Data section:
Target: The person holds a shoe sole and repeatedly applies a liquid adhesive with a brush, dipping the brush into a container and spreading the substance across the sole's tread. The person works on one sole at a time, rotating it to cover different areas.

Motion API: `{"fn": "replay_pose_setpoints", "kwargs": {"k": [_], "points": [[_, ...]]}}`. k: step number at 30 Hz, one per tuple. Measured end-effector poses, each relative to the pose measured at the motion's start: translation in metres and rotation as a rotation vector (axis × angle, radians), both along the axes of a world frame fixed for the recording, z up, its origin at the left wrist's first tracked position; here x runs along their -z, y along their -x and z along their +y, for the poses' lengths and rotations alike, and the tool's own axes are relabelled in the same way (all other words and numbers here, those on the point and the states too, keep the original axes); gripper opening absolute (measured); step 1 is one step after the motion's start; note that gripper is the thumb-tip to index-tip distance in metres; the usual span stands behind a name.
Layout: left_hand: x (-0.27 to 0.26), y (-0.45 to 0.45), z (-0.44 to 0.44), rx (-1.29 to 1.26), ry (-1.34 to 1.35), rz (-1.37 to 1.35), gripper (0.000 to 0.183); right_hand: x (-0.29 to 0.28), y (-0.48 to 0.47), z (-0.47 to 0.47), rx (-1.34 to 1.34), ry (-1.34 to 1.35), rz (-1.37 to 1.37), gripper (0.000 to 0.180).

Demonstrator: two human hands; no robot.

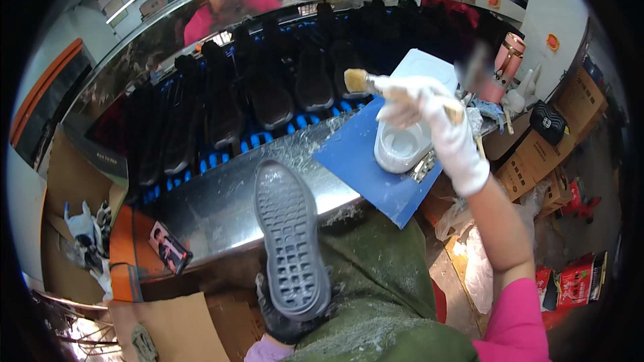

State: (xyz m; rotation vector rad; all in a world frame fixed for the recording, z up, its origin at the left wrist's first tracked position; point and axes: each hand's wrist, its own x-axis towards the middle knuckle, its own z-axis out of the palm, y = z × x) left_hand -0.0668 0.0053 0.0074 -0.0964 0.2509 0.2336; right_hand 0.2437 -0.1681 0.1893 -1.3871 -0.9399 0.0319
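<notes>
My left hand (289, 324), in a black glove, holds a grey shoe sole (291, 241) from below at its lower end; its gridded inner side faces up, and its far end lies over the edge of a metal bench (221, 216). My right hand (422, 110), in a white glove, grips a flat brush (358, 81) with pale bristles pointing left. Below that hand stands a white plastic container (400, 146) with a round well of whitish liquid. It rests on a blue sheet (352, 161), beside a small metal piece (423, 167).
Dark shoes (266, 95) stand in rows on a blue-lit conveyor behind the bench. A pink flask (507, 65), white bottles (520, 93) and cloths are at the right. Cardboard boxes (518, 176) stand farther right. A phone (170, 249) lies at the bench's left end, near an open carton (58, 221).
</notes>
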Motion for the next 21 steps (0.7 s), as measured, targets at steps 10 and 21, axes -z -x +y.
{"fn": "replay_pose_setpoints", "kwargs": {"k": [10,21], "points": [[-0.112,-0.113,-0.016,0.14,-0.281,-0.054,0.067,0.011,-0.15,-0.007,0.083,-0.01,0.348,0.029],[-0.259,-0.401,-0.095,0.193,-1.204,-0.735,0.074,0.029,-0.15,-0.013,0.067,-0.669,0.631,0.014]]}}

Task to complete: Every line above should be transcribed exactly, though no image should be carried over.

Task response:
Target: The person holds a shoe sole and repeatedly applies a liquid adhesive with a brush, dipping the brush into a container and spreading the substance across the sole's tread. The person works on one sole at a time, rotating it to cover different areas.

Motion API: `{"fn": "replay_pose_setpoints", "kwargs": {"k": [_], "points": [[_, ...]]}}`. k: step number at 30 Hz, one per tuple. Measured end-effector poses, each relative to the pose measured at the motion's start: translation in metres and rotation as a rotation vector (axis × angle, radians), both along the axes of a world frame fixed for the recording, z up, its origin at the left wrist's first tracked position; here x runs along their -z, y along their -x and z along their +y, for the poses' lengths and rotations alike, and the tool's own axes are relabelled in the same way (all other words and numbers here, those on the point and the states too, keep the original axes); gripper opening absolute (measured); step 1 is one step after the motion's start; note that gripper is the thumb-tip to index-tip distance in metres; the usual span stands behind a name.
Layout: left_hand: x (-0.27 to 0.26), y (-0.45 to 0.45), z (-0.44 to 0.44), rx (-1.29 to 1.26), ry (-1.34 to 1.35), rz (-1.37 to 1.35), gripper (0.000 to 0.183); right_hand: x (-0.29 to 0.28), y (-0.48 to 0.47), z (-0.47 to 0.47), rx (-1.34 to 1.34), ry (-1.34 to 1.35), rz (-1.37 to 1.37), gripper (0.000 to 0.180).

Demonstrator: two human hands; no robot.


State: (xyz m; rotation vector rad; all in a world frame fixed for the recording, z up, its origin at the left wrist's first tracked position; point and axes: each hand's wrist, its own x-axis towards the middle knuckle, its own z-axis out of the palm, y = z × x) left_hand -0.0668 0.0053 0.0074 -0.0964 0.2509 0.2336; right_hand 0.2437 -0.1681 0.1893 -1.3871 -0.9399 0.0319
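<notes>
My left hand (289, 324), in a black glove, holds a grey shoe sole (291, 241) from below at its lower end; its gridded inner side faces up, and its far end lies over the edge of a metal bench (221, 216). My right hand (422, 110), in a white glove, grips a flat brush (358, 81) with pale bristles pointing left. Below that hand stands a white plastic container (400, 146) with a round well of whitish liquid. It rests on a blue sheet (352, 161), beside a small metal piece (423, 167).
Dark shoes (266, 95) stand in rows on a blue-lit conveyor behind the bench. A pink flask (507, 65), white bottles (520, 93) and cloths are at the right. Cardboard boxes (518, 176) stand farther right. A phone (170, 249) lies at the bench's left end, near an open carton (58, 221).
</notes>
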Motion for the next 21 steps (0.7 s), as measured, targets at steps 10 and 21, axes -z -x +y.
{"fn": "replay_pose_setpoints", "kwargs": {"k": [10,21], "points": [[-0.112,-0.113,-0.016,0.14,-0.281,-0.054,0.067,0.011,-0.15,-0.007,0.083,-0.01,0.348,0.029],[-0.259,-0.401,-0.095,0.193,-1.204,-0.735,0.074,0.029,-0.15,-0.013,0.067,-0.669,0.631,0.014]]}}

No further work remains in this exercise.